The small mid-Monday crowd cheered supportively. And when Patrick McEnroe persisted in questioning Williams about her eventful weekend, it was McEnroe who was booed. Not Williams.

Maybe the crowd at Arthur Ashe Stadium was sniffing out a double standard: that the brother of the most famous tantrum-thrower in the history of the sport was tsk-tsking Williams. But more than likely the crowd was just doing what fans do: forgiving the transgressions of an athlete that they enjoy watching. An athlete that they were robbed of seeing complete her singles run on Saturday night.

An athlete who just happens to be a woman.

We'll see if the tennis establishment will be as forgiving. They don't much like Williams, never really have. The muckety-mucks don't think she's properly respectful of the sport. The tennis media thinks she's a phony and condescending.

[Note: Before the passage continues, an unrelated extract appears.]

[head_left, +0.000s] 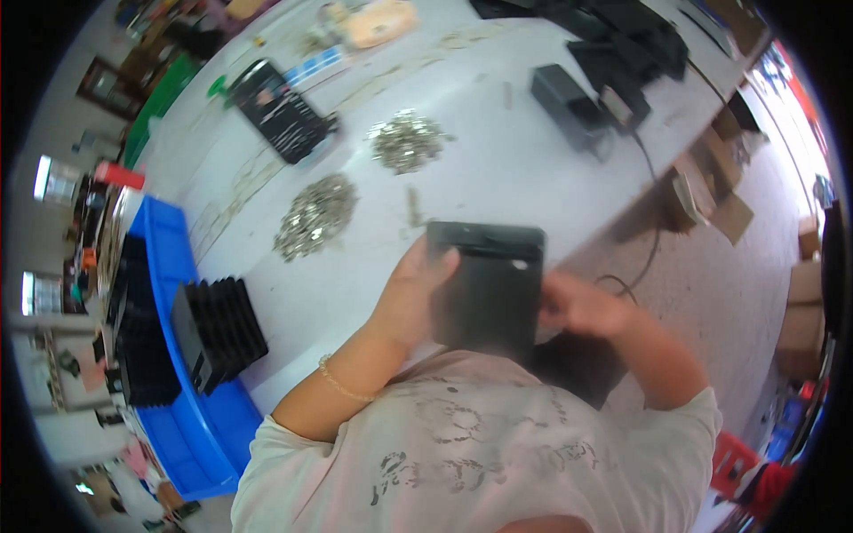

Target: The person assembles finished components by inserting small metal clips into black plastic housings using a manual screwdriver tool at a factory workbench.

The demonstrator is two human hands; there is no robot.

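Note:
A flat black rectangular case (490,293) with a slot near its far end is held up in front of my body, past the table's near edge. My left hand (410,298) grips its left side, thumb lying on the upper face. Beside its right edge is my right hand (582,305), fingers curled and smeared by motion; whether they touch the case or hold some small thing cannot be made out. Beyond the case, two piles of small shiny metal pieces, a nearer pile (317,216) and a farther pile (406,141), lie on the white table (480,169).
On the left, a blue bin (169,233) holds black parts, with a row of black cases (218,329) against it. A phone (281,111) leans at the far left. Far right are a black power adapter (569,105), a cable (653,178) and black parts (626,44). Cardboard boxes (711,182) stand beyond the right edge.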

In the reaction to Saturday, there's definitely a whiff of "Finally, Serena's getting what she deserves." A suspension is still under consideration.

Make no mistake, what Williams did was outrageous. Rude. Crude. Embarrassing. Just like the behavior we've seen from so many male athletes over the years. But the situation never should have gotten to that point. The foot-fault call itself was a ticky-tacky questionable call made by a tone-deaf official -- a call that should never have been called at that point in a Grand Slam semifinal.

When Williams made her first move toward the linesperson, the chair umpire should have intervened. Instead, the umpire let the situation unravel out of control.

It was a startling contrast to the infamous second-round match from the 1979 U.S. Open, which CBS happened to show Friday during a rain delay. In that match between Ilie Nastase and John McEnroe, Nastase's antics brought the match to an 18-minute standstill. After the chair umpire awarded game-set-match to McEnroe and the crowd went mutinous, the umpire was replaced and a new umpire allowed the match to continue. That was the prudent decision.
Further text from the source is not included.